A abertura dos portões está prevista para as 16h, com início da gravação às 18h. Com temática inspirada na Copa do Mundo, o público foi incentivado a comparecer com roupas nas cores do Brasil, com o objetivo de criar uma atmosfera de celebração coletiva durante a gravação do DVD.

A estrutura do evento e a expectativa de grande público ampliam as preocupações com a mobilidade urbana na região.
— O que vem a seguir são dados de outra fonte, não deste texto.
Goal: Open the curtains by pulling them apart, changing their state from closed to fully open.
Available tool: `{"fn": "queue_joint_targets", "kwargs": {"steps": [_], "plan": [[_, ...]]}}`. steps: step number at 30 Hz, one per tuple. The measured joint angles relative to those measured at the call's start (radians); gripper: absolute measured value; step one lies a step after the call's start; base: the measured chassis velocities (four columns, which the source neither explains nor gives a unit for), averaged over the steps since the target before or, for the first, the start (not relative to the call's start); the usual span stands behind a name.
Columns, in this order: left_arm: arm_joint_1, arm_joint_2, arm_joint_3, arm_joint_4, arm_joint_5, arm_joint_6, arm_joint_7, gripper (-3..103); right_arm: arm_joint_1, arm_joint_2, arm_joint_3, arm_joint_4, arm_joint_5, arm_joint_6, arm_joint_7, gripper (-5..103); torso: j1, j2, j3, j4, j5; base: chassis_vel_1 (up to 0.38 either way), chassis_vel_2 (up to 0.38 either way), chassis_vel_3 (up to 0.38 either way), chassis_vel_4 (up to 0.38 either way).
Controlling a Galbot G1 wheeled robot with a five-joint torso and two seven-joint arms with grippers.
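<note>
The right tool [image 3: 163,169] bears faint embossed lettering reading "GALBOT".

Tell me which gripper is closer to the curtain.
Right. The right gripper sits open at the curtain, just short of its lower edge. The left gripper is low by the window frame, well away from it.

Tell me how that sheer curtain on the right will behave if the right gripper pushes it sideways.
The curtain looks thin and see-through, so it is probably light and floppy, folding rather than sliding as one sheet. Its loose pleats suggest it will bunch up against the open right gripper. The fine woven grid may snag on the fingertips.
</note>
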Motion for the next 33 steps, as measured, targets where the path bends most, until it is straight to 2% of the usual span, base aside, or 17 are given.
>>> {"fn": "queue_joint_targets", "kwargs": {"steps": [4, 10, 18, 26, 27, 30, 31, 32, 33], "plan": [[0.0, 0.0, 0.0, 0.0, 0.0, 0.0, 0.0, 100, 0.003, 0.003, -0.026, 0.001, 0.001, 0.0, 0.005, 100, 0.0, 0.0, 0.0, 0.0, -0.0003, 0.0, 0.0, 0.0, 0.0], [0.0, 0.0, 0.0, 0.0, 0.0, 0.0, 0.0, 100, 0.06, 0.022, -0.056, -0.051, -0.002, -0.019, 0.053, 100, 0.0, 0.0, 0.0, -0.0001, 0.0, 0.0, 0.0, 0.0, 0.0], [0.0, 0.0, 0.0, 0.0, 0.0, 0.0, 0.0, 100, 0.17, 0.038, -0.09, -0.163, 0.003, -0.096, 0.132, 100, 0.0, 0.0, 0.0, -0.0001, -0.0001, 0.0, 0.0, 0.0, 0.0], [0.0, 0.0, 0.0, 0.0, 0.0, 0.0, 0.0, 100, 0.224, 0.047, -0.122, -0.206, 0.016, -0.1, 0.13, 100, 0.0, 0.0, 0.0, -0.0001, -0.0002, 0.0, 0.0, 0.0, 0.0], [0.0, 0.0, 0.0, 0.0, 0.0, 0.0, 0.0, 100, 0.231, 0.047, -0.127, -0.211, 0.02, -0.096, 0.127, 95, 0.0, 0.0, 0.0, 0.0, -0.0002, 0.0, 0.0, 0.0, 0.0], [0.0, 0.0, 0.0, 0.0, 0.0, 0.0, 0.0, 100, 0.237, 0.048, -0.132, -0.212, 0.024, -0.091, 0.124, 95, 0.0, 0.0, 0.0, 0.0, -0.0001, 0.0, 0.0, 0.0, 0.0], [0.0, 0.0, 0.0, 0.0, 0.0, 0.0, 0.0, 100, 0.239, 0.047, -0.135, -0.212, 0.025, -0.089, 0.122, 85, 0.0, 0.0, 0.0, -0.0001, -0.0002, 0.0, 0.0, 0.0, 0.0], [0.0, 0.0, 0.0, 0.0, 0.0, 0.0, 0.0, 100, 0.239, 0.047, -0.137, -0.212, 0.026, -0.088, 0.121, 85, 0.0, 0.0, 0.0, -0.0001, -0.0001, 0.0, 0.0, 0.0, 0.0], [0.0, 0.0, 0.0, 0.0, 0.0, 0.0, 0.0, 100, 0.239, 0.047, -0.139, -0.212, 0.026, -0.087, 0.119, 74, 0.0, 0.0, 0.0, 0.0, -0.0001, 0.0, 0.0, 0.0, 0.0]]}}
A Avenida Duque de Caxias, importante ligação com a região da Nova Campo Grande e acesso ao aeroporto, pode sofrer impactos significativos, especialmente devido a estacionamentos irregulares e à presença de ambulantes.

Organizador

Em pronunciamento nas redes sociais, o organizador Rafael Cabral pediu a colaboração do público para evitar transtornos e garantir a segurança. Ele destacou que a escolha de Campo Grande foi feita com carinho, mas reconheceu os desafios logísticos.

Segundo ele, mudanças na estrutura ou no local do evento não são viáveis neste momento, pois poderiam adiar a gravação por até dois meses, em função da agenda dos artistas.

O organizador também ressaltou que houve apoio das autoridades locais desde a apresentação da proposta e afirmou que a equipe trabalha para acomodar o maior número possível de pessoas no espaço do evento.

Ele ainda revelou que participou de uma reunião com autoridades na manhã desta quarta-feira, horas antes do show, sem detalhar quais órgãos estiveram presentes.

A reportagem procurou a Agência Municipal de Transporte e Trânsito (Agetran) para saber como foi realizado o planejamento das interdições, mas, até o fechamento desta matéria, não houve retorno.

A orientação final é para que o público compareça com responsabilidade, respeitando as regras e colaborando para que o evento ocorra de forma organizada e segura.